It represents a 49% premium of to the closing price of 71p per share before a first offer was agreed with rival music rights group Concord on 18 April.
Hipgnosis is valued at roughly $1.58 billion (£1.27 billion) at the new price.
The increase of $0.01 per share is partly because Hipgnosis incurred lower adviser fees than previously expected.
7.25am: GSK agrees with Zantac judge ruling
GSK PLC (LSE:GSK, NYSE:GSK) has issued a statement to say that it disagrees with a decision by a court judge in the US state of Delaware who has allowed more than 70,000 lawsuits over discontinued heartburn drug Zantac to go forward.

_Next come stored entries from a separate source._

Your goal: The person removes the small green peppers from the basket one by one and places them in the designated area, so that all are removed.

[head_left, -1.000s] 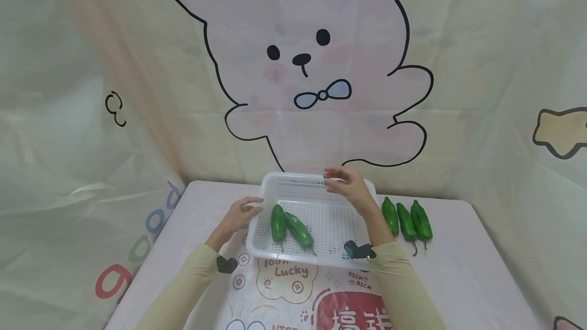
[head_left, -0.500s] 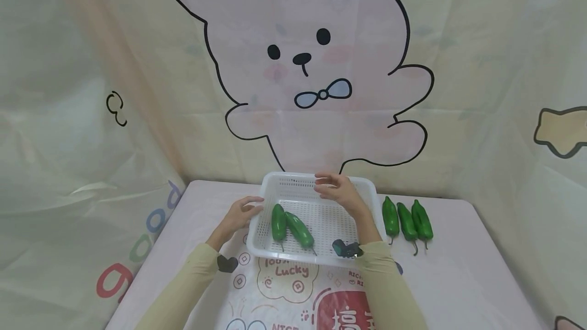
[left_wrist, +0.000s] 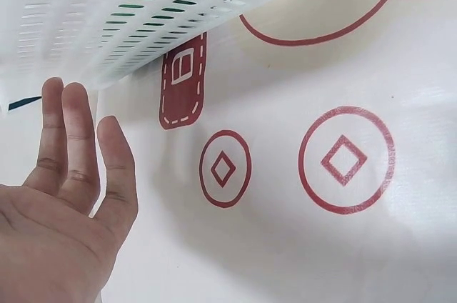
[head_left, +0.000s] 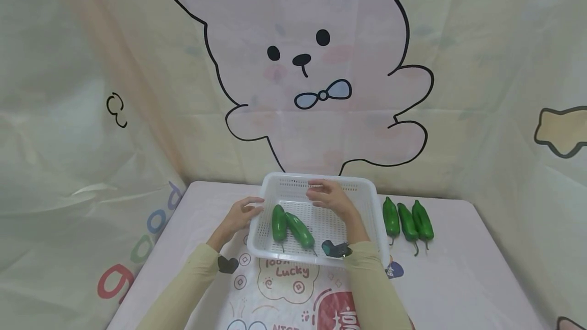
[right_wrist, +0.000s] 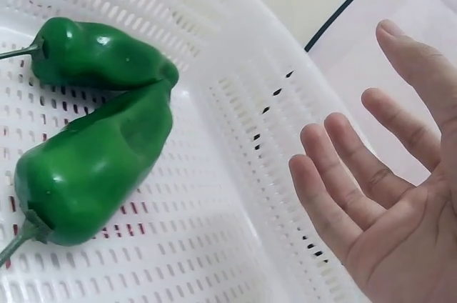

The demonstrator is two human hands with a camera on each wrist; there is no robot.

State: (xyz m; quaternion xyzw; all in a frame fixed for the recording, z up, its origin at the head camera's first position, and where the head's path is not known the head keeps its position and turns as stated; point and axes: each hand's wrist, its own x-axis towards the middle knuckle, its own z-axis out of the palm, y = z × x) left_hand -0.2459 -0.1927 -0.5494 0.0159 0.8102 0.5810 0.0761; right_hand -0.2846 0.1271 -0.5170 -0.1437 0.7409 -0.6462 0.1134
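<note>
Two green peppers lie inside a white perforated plastic basket (head_left: pixel 367 191), their stems toward the person. One pepper (head_left: pixel 278 223) (right_wrist: pixel 100 56) is on the left; the other (head_left: pixel 300 230) (right_wrist: pixel 100 164) slants beside it, their tips close together. My left hand (head_left: pixel 237 216) (left_wrist: pixel 75 189) is at the basket's left side, its fingers extended up to the slotted wall; the thumb is hidden in the left wrist view. Over the far part of the basket hovers my right hand (head_left: pixel 331 198) (right_wrist: pixel 393 224), fingers spread and loosely bent, holding nothing, apart from the peppers.
Right of the basket, three more green peppers lie side by side on the table: a left one (head_left: pixel 391 216), a middle one (head_left: pixel 407 222) and a right one (head_left: pixel 422 220). A printed cloth wall (head_left: pixel 302 136) rises just behind the table. The tablecloth (head_left: pixel 463 269) has printed pictures.
My right hand has moved left from the basket's far right rim, further over the basket. My left hand, the basket and the peppers stay where they were.
</note>
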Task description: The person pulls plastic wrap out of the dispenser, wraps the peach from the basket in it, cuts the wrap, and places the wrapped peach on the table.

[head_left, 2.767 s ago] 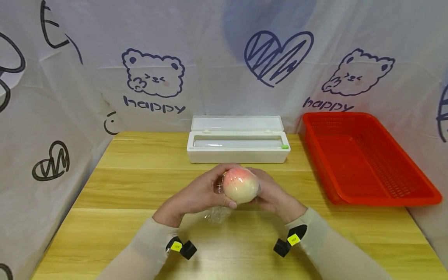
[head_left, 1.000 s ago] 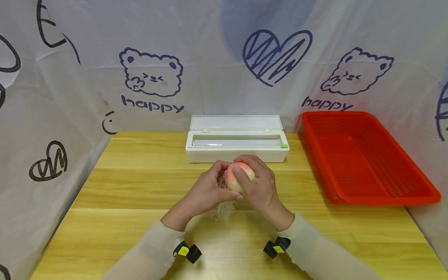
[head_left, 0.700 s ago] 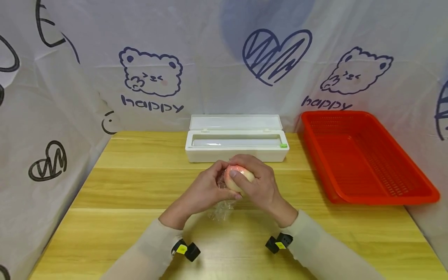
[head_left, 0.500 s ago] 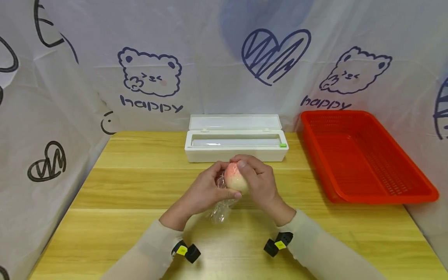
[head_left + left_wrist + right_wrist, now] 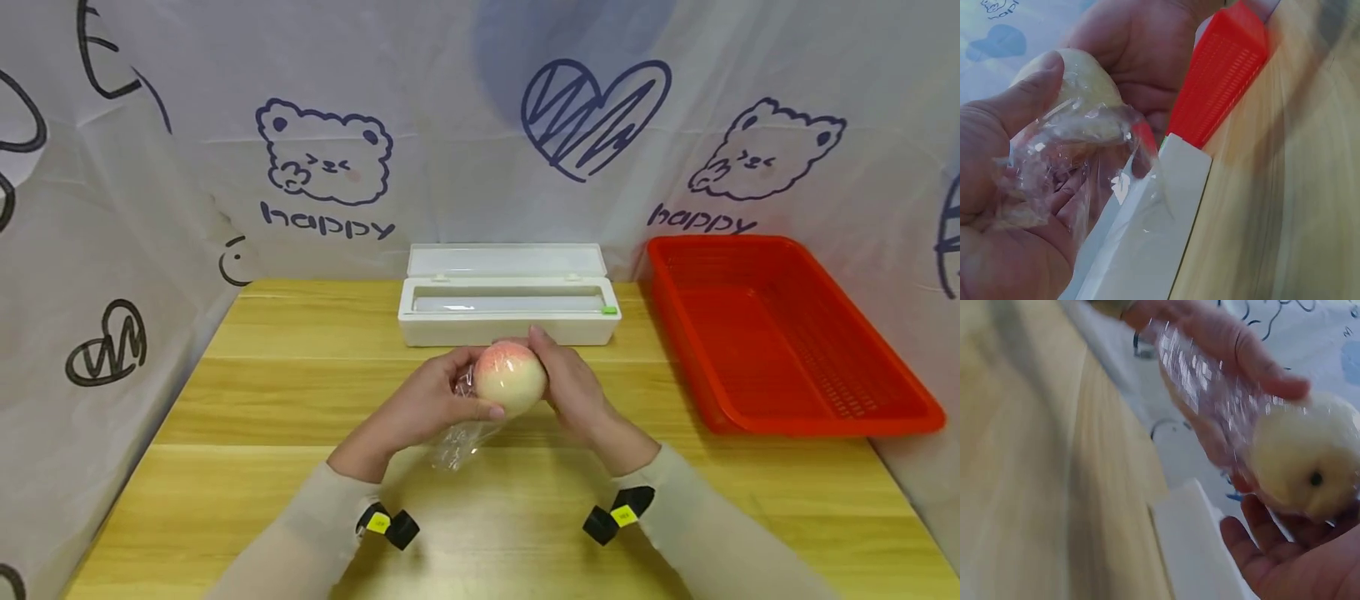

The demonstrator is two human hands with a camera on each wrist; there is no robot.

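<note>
A pink-and-cream peach, wrapped in clear plastic film, is held between both hands above the table. My left hand grips it from the left, thumb along its near side and fingers behind. My right hand cups its right side, thumb raised by the top edge. Loose, crumpled film hangs from the peach below the left hand; in the left wrist view it trails over the palm. The right wrist view shows a small dark spot on the peach, with right fingers curled under it.
Behind the hands stands a white cling-film box with its lid up, a roll inside and a green slider at the right. A red plastic basket occupies the right side of the wooden table. Printed white cloth hangs behind.
The right hand's thumb has come off the front of the peach, and that hand has shifted to its right side. The peach is more exposed; the left hand keeps its grip, slightly farther left.
</note>
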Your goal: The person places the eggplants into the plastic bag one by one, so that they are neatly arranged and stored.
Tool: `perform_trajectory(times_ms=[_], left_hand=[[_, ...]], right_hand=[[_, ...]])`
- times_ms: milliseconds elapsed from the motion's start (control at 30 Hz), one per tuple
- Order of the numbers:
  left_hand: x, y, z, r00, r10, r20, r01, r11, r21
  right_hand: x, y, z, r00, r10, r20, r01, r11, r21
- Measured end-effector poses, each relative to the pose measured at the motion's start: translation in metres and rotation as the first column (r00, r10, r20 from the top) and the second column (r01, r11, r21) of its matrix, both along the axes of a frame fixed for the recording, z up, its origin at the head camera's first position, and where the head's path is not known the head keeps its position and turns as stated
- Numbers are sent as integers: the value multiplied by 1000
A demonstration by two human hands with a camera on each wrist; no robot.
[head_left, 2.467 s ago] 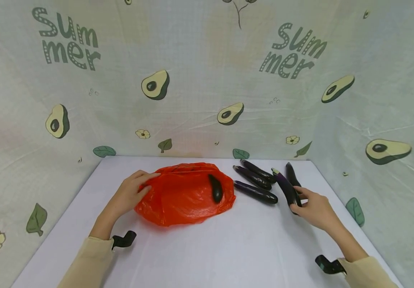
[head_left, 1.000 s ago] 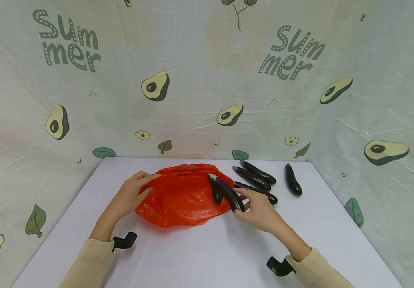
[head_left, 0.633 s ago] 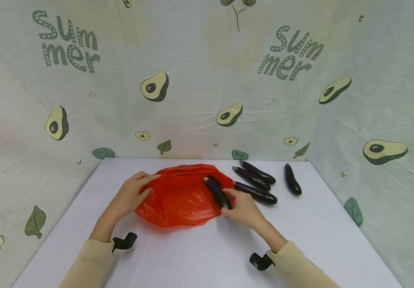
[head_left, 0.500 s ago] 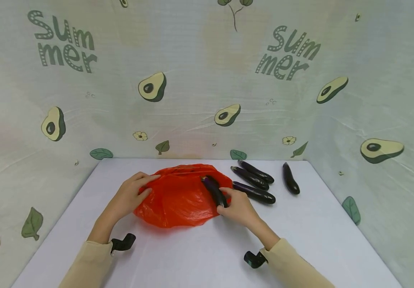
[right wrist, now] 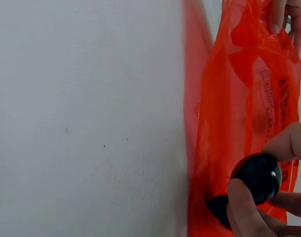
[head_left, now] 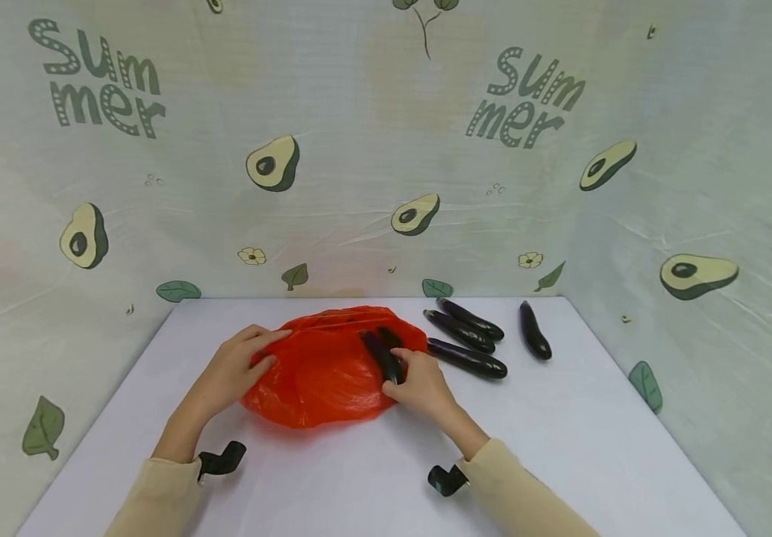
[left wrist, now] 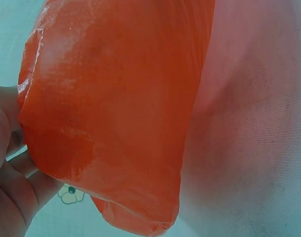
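An open red plastic bag (head_left: 318, 388) lies on the white table. My left hand (head_left: 227, 365) holds the bag's left edge between thumb and fingers; the left wrist view shows these fingers (left wrist: 21, 195) at the edge of the red film. My right hand (head_left: 424, 386) grips a dark purple eggplant (head_left: 380, 355) by its rounded end, with the stem end pointing into the bag's mouth. Behind it, a second eggplant (head_left: 389, 338) rests inside the bag, partly covered. In the right wrist view, the held eggplant (right wrist: 263, 180) shows end-on between thumb and fingers.
Three eggplants lie just right of the bag, the nearest one (head_left: 469, 360) close to its edge. Another eggplant (head_left: 534, 332) sits apart, farther right. A printed cloth (head_left: 359, 149) with avocados and "summer" lettering walls the table (head_left: 332, 477) at the back and sides.
My right hand has carried the eggplant from the right side of the table leftward into the bag's mouth. The left hand has stayed on the bag's edge. The head view has shifted slightly.
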State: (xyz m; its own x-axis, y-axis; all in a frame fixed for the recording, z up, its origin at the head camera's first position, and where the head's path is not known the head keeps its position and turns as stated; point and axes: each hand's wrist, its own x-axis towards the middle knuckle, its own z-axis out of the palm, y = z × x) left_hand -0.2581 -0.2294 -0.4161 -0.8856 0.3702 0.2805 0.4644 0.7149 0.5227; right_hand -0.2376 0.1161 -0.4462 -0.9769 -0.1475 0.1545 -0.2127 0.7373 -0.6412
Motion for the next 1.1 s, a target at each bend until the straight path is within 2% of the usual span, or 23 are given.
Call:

The ruling, from late on Friday by judge Vivian Medinilla of the Delaware Superior Court, was that expert witnesses can testify in court that the drug may cause cancer.
In her statement, the judge wrote that "Delaware courts are loath to step into the heart of technical debate between opposing scientists".
GSK, Pfizer and Sanofi, the companies that used to make the drug, have argued that the expert witnesses' opinions lacked scientific support,
GSK said it will "continue to vigorously defend itself" against all Zantac claims and will immediately seek an appeal.
7.15am: FTSE 100 to start (much) higher
The FTSE 100 rebound should continue with all guns blazing on Monday, as we begin a new month with news of a big IPO that could add further a positive mood in the City.
London's blue-chip index has been predicted to start 74 points higher on spread-betting platforms, having finished the past rollercoaster month only slightly higher at 8,275.38.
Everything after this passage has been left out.